Task objective:
Drop the pictures; give again exactly the lines from the one holding "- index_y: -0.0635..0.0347" through the end of the data.

┄┄┄┄┄┄┄┄┄┄

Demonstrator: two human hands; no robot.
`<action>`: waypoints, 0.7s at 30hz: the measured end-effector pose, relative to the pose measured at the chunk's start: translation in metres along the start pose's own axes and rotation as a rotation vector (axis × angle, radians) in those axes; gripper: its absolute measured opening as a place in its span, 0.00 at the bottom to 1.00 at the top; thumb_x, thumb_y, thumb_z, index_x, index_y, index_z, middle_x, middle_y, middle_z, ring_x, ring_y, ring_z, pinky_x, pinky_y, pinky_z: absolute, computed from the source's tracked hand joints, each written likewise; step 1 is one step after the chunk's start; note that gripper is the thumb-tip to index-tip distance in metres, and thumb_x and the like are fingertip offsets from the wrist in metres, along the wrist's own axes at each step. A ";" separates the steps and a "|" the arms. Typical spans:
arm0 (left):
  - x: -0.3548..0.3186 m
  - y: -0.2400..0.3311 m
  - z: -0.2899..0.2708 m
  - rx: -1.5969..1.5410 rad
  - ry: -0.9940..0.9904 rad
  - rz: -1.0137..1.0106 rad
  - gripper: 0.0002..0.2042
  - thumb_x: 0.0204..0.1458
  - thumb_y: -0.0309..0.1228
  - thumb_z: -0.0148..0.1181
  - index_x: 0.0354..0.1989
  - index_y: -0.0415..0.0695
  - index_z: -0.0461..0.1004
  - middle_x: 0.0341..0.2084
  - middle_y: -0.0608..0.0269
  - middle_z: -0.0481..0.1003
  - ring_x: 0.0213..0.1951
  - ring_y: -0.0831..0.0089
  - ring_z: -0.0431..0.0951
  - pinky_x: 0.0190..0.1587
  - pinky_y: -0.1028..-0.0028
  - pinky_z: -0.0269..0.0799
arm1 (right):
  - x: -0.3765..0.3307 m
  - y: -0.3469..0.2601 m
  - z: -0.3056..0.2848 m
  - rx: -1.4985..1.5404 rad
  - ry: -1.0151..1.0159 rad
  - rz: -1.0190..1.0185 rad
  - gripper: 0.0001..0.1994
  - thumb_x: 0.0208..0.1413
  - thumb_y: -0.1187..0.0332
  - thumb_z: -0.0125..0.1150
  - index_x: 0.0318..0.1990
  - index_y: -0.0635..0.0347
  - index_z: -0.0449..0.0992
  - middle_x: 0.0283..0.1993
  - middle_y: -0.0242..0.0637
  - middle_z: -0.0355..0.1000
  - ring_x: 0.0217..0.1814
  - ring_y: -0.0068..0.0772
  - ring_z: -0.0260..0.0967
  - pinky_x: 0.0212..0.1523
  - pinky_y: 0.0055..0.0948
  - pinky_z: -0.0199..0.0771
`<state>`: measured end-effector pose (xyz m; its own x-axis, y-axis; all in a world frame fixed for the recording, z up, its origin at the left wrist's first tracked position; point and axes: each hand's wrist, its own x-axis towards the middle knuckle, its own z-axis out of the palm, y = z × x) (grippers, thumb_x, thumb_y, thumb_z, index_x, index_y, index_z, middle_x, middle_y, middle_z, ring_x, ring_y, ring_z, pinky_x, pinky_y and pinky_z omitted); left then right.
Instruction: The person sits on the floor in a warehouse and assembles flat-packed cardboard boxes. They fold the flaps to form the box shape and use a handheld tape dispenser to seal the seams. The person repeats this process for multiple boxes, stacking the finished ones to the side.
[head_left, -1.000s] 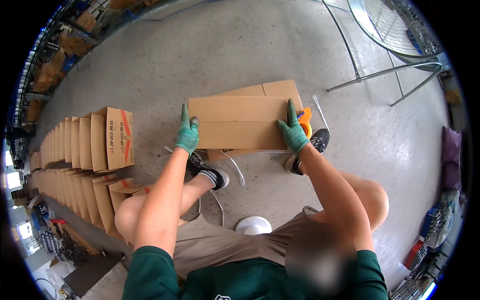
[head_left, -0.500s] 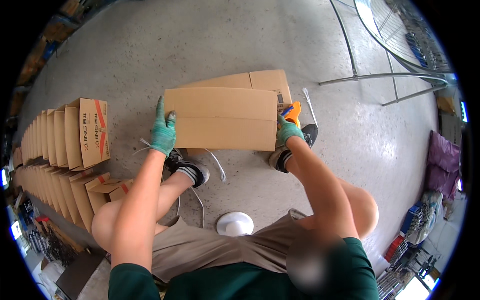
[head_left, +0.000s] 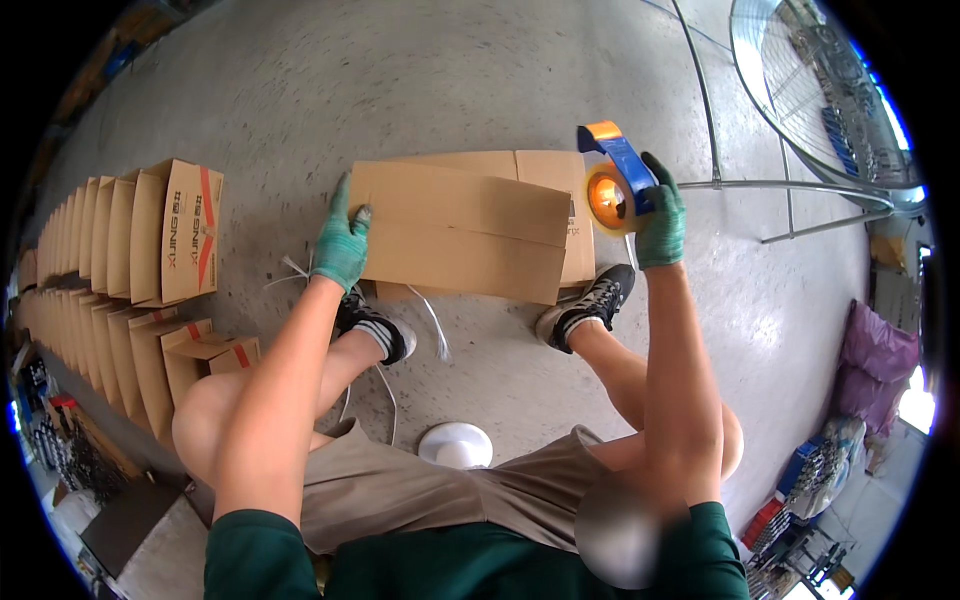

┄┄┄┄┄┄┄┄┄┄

Result of the exercise:
  - index_y: -0.0635..0.0347
  - index_z: -0.0449..0.0992
  - middle_x: 0.0283..0.1993
  - middle_y: -0.0242..0.0637
  - middle_z: -0.0355..0.1000
  - ring_x: 0.0217..0.1814
  - ring_y: -0.0068..0.0772
  - ring_z: -0.0260..0.0967
  - pinky_x: 0.0212..0.1523
  - pinky_y: 0.0055..0.0948
  - pinky_z: -0.0199..0.0771
`<state>`: measured end-effector pose (xyz m; its own x-axis, y-axis; all in a world frame fixed for the recording, z up, its origin at the left wrist's first tracked position; point and axes: each hand's wrist, its own x-axis towards the middle knuckle, its own z-axis out of the palm, y = z × x) (grippers, thumb_x, thumb_y, thumb_z, index_x, index_y, index_z, middle_x, middle_y, middle_z, ring_x, ring_y, ring_z, pinky_x, pinky_y and pinky_z omitted); left then right.
Instruction: The person sits on the floor in a warehouse and assembles flat-packed cardboard boxes. They fold the flaps to form the box shape and use a handheld tape dispenser to seal the seams. The person repeats this process for multiple boxes, stacking the finished ones to the side.
[head_left, -1.000s] 
[head_left, -0.500s] 
[head_left, +0.000s] 

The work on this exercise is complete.